Re: XML Encoding problem

From
Peter Eisentraut
Date:
On mån, 2011-02-07 at 12:44 +0100, rsmogura wrote:
>  I have test database with UTF-8 encoding. I putted there XML
>  <a>ЁĄ¡</a>, (U+0401, U+0104, U+00A1). I changed client encoding to
>  iso8859-2, as the result of select I got
>  ERROR: character 0xd081 of encoding "UTF8" has no equivalent in
>  "LATIN2"
>  Stan SQL:22P05.
>
>  I should got result with characters entities for unparsable characters
>  &#...;.

Hehe, interesting idea, but it's not implemented that way.  We don't
alter the XML data, except for the XML declaration.


Re: XML Encoding problem

From
Radosław Smogura
Date:
I may write some patch, actually text mode will not be affected, becuase it's
text mode, and patch will fail if client encoding is "reacher" then server
(one possiblity in this situation is to XML-encode to client encoding, text-
rencode to server encoding)

But looking at code same thing could occur with binary recv. I saw there text
based XML conversion (it's altering XML in some way). According to doc I can
store XML in any encodign using binary mode.

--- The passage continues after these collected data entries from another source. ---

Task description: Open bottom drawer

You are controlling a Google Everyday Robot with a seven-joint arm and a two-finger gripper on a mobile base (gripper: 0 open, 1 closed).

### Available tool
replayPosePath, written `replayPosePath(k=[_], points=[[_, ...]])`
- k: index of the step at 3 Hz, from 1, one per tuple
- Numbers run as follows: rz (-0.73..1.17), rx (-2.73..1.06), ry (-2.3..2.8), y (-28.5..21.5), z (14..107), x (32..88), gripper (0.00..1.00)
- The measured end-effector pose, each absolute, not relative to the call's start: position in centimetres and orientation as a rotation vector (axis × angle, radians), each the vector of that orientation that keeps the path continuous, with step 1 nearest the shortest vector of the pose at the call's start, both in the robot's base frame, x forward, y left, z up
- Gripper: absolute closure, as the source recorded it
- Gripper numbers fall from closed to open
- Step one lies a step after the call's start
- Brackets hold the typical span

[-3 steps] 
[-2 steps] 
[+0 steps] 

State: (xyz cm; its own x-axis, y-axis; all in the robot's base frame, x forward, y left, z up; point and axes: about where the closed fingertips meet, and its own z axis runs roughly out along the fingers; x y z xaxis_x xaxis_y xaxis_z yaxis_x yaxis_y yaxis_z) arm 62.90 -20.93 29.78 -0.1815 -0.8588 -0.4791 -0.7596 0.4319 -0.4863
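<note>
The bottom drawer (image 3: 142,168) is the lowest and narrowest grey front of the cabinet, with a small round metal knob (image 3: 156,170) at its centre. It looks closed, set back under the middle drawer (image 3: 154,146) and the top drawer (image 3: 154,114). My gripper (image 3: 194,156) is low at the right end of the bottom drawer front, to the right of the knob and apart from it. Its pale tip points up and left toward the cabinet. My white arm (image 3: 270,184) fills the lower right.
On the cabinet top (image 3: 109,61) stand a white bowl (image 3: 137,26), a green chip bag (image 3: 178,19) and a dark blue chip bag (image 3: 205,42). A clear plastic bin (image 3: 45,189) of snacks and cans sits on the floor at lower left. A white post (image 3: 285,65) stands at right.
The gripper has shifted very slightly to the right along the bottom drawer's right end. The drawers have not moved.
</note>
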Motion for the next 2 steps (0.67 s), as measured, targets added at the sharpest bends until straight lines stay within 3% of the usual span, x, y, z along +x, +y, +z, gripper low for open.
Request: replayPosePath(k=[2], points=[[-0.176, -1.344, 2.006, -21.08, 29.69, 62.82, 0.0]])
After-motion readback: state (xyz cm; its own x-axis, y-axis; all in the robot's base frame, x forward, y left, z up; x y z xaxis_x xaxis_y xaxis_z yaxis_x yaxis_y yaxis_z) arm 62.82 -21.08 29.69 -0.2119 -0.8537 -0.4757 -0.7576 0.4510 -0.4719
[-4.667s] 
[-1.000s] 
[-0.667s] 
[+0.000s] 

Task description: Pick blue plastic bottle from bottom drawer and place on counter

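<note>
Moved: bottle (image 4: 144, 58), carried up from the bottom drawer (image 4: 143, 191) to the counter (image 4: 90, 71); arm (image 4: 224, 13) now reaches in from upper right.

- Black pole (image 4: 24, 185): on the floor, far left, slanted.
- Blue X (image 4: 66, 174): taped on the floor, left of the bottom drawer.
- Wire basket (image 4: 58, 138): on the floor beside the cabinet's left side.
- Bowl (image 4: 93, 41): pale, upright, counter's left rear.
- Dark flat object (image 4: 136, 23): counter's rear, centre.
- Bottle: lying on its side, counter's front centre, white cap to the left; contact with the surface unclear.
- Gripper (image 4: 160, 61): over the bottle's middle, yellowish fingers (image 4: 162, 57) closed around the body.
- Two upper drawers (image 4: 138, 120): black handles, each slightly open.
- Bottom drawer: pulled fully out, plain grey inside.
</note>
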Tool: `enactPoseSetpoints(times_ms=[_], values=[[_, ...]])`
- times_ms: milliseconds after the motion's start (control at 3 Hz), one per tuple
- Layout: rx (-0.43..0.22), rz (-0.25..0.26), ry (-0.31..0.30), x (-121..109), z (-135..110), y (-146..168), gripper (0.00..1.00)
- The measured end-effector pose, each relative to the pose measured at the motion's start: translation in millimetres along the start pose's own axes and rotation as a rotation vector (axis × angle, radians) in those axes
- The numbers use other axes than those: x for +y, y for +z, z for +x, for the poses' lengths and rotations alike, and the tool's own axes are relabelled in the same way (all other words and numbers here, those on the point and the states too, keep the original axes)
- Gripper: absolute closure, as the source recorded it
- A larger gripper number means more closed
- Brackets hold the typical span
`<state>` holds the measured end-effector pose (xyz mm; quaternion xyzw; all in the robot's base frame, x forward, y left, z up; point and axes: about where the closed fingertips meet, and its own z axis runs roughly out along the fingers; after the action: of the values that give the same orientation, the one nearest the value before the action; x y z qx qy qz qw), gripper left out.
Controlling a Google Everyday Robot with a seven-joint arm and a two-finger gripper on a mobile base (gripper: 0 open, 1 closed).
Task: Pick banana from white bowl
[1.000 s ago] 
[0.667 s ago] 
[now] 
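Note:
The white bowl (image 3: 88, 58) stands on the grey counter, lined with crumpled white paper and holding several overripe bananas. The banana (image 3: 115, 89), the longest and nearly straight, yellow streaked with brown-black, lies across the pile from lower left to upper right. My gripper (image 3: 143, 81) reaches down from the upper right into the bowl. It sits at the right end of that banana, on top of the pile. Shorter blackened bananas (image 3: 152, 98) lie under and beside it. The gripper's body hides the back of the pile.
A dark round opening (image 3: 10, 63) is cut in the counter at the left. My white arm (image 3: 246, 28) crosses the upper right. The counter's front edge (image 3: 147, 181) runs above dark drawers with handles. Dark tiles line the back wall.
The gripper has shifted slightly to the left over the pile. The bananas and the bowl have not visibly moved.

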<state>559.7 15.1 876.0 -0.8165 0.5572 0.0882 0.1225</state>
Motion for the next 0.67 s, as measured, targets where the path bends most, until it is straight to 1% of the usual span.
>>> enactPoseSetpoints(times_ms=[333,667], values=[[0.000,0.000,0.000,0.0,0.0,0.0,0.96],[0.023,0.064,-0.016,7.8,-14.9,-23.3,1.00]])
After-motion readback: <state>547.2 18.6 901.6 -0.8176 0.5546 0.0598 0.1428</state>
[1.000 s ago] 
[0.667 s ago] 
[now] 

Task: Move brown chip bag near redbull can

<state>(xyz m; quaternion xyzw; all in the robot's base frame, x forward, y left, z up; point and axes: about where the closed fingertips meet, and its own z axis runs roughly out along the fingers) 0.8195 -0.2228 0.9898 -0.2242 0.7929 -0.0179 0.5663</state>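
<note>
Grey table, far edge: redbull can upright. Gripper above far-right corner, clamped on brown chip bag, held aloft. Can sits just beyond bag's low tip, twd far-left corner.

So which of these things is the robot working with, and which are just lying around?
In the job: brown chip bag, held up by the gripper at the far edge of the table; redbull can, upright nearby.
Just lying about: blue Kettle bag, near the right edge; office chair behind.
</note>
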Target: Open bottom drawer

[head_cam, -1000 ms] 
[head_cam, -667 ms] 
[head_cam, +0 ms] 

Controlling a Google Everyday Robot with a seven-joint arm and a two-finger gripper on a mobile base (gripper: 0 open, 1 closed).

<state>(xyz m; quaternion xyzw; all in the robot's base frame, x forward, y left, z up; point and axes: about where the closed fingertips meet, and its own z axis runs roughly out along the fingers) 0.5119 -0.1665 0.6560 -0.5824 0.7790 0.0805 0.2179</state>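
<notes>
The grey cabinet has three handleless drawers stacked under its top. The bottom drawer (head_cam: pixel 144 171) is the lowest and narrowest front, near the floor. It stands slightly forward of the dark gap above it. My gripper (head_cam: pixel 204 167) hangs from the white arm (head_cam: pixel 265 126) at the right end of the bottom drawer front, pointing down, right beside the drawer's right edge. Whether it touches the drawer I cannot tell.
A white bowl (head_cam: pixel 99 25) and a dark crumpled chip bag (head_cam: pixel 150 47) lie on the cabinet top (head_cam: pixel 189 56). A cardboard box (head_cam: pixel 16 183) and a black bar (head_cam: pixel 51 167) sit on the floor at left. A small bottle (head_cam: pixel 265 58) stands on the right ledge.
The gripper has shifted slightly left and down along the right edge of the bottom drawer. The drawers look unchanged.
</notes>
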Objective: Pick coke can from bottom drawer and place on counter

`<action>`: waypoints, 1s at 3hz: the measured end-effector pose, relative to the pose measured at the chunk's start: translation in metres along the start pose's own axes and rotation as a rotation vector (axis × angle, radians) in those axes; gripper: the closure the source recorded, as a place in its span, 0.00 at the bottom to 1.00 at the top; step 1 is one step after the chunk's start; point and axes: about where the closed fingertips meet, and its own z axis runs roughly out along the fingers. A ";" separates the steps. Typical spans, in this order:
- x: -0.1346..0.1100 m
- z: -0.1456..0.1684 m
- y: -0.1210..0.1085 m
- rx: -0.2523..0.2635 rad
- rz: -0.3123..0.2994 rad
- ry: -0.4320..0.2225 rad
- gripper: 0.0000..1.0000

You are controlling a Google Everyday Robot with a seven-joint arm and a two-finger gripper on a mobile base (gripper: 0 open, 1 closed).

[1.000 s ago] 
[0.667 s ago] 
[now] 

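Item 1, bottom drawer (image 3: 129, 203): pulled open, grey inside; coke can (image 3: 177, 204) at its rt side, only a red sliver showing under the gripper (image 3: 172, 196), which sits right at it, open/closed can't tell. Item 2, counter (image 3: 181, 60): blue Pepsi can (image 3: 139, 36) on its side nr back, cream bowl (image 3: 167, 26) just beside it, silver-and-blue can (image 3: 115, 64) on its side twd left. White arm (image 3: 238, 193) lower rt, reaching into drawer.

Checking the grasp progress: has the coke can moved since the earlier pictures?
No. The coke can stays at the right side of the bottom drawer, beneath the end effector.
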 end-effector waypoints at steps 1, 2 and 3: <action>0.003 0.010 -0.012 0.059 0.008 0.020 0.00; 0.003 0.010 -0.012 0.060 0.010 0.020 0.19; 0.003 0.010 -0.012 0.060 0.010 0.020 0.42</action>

I think if text conversion fails, then XML rewrite should occur, and all
unparsable character should be converted to XML entities...

Actually it's XML, not varchar with parsing :)

Peter Eisentraut <peter_e@gmx.net> Wednesday 09 February 2011 23:29:29
> On mån, 2011-02-07 at 12:44 +0100, rsmogura wrote:
> >  I have test database with UTF-8 encoding. I putted there XML
> >  <a>ЁĄ¡</a>, (U+0401, U+0104, U+00A1). I changed client encoding to
> >  iso8859-2, as the result of select I got
> >  ERROR: character 0xd081 of encoding "UTF8" has no equivalent in
> >  "LATIN2"
> >  Stan SQL:22P05.
> >
> >  I should got result with characters entities for unparsable characters
> >  &#...;.
>
> Hehe, interesting idea, but it's not implemented that way.  We don't
> alter the XML data, except for the XML declaration.